DIRECTIONS
Up to and including the line that holds "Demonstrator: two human", print the data exactly from its first line; do not print the pictures.

━━━ SUPPLIED DATA

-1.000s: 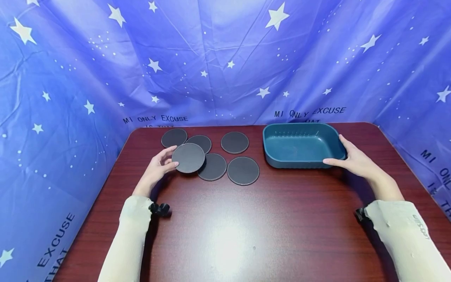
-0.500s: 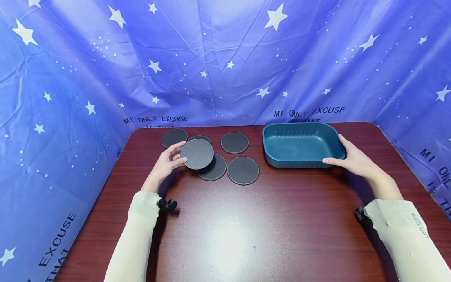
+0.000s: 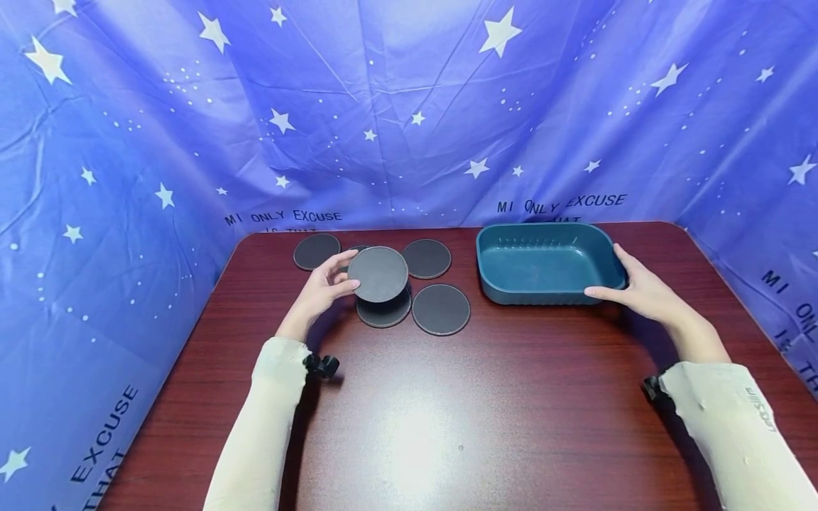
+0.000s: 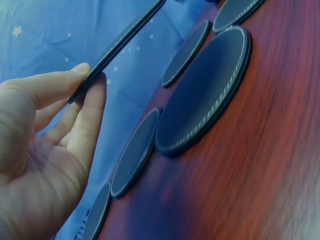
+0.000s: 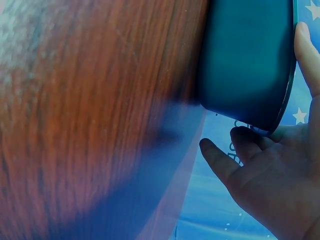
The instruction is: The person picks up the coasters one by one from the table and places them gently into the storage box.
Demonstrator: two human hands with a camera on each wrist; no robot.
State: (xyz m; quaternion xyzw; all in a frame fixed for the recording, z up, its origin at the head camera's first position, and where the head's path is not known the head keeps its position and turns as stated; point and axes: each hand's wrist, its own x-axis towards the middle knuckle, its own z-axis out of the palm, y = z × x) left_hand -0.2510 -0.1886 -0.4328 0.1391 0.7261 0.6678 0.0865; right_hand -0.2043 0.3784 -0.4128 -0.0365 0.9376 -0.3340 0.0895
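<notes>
My left hand [image 3: 317, 296] pinches a round black coaster [image 3: 378, 274] by its edge, thumb on top and fingers beneath. The left wrist view shows this held coaster [image 4: 120, 47] tilted and raised above the table. Under it in the head view lies a second coaster [image 3: 383, 312], partly hidden, and another coaster [image 3: 362, 249] is mostly covered. At the right, my right hand [image 3: 653, 291] holds the near right corner of a teal rectangular basin [image 3: 488, 284], thumb at the front and fingers along the side. The basin's inside shows no objects.
More coasters lie flat on the reddish-brown table [image 3: 511, 397]: a back-left coaster [image 3: 317, 252], a back coaster [image 3: 426, 258] and a front coaster [image 3: 441, 309]. A blue star-printed curtain [image 3: 396, 156] rises behind and beside the table.
My left hand has carried the pinched coaster rightward and slightly farther back, over the coasters on the table. My right hand and the basin have stayed in place.
</notes>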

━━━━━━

COMPLETED EXERCISE
-1.000s: 
-0.500s: 
+0.000s: 
+0.000s: 
+0.000s: 
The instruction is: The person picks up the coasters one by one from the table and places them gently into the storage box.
Demonstrator: two human hands with a camera on each wrist; no robot.

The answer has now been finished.